I was thinking about it the other day. I am totally trapped, and it sucks. Here I was labouring under the misapprehension that my Mother would descend up on me at graduation upon a fluffy cloud of love and hand over the much promised house. Wrong! So now I am $64000 in debt and completely up shit creak.

My options include suicide (too messy by far), teaching esl somewhere for the next 5 years or so, another two years of college and another $18 G's in debt (not bloody likely), or maybe I will win the lottery. Seriously I have no fucking clue what is going to happen in the next six months. Valerie says we will chat about it when she appears here magically in the summer time to oversee her vast holdings of property. twat.

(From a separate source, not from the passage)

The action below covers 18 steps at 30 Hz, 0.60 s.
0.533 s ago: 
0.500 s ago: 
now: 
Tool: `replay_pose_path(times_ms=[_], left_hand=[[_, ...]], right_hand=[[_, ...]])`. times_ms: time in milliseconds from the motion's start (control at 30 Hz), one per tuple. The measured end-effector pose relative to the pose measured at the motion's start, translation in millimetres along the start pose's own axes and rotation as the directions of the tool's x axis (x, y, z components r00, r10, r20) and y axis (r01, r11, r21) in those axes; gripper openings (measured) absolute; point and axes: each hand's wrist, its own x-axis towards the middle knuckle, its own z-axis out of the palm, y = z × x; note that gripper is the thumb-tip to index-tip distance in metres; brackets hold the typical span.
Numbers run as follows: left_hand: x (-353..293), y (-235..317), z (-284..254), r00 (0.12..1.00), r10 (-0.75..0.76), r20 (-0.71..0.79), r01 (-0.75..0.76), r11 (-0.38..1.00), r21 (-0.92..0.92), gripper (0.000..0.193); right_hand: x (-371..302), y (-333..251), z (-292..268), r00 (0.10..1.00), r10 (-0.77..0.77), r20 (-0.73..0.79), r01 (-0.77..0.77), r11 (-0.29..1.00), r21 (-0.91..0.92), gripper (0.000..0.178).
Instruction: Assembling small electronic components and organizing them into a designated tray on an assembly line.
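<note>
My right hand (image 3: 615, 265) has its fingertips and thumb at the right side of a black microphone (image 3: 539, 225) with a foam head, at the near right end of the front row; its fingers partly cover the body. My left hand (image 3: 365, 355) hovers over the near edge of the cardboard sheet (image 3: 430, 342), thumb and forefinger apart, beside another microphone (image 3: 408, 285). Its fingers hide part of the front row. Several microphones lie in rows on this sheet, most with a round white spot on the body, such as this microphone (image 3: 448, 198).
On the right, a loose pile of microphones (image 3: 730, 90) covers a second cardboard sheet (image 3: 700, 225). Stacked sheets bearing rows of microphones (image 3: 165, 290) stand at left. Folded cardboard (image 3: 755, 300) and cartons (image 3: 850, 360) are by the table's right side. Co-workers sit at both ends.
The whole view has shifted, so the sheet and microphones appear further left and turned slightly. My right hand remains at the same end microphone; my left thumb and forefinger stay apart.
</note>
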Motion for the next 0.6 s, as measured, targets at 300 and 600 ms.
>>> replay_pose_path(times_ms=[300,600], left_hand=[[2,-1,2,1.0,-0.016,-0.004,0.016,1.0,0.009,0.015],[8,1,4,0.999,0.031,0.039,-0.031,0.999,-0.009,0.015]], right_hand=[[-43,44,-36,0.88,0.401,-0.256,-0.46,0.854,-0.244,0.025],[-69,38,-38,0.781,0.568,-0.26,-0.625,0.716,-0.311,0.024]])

I hate school and there isn't much point in even trying to pretend I enjoy it anymore. English literature is a bunch of bullshit. I am so tired of pretentious proffs telling me their reading of the text is the only reading and aren't I lucky to be in their brilliant presence, no and they can fuck off! I want to be studying theatre or education but I am so mired in this degree it feels like I am never going to get there.

I have been making one bad decision after another, I am totally ashamed of my life. I have so little to show for the last ten years of my life it makes me horrendously sad.
I'm sick and I haven't seen a Doctor. I am going to go and see someone next week during reading break hopefully they will be able to tell me what is wrong. If any of you can suggest a good female doc in the Duncan area please email me her number.

This is my list of things I want to or need to deal with

1. My debt
2. My education where the fuck is it going and what the fuck will I do with it?
3. My weight, god damnitt I do not need to eat everything
4. My health, probably anemia but who knows...
5. My diet of pop culture I need to wean myself of television and all that excess crap. I started getting interested in movies because it was a way to identify with my Mother and now it has gone way overboard.
6. My art, I need to do more theatre, and dance. I really want to learn belly dance particularly tribal dance.
7. My travel, I want to start getting out there and doing things.
8. My love, I need the courage to end my dependence.
9. My location, I hate Duncan there is so little for me here. I want to move to Vancouver.

I think 9 is a good number to end on. I know very little in life is as hopeless as it seems at first glance and I am sure some of this will turn around for me its just been a rough go of it for the last bit. I need to start taking responsibility for more of my choices.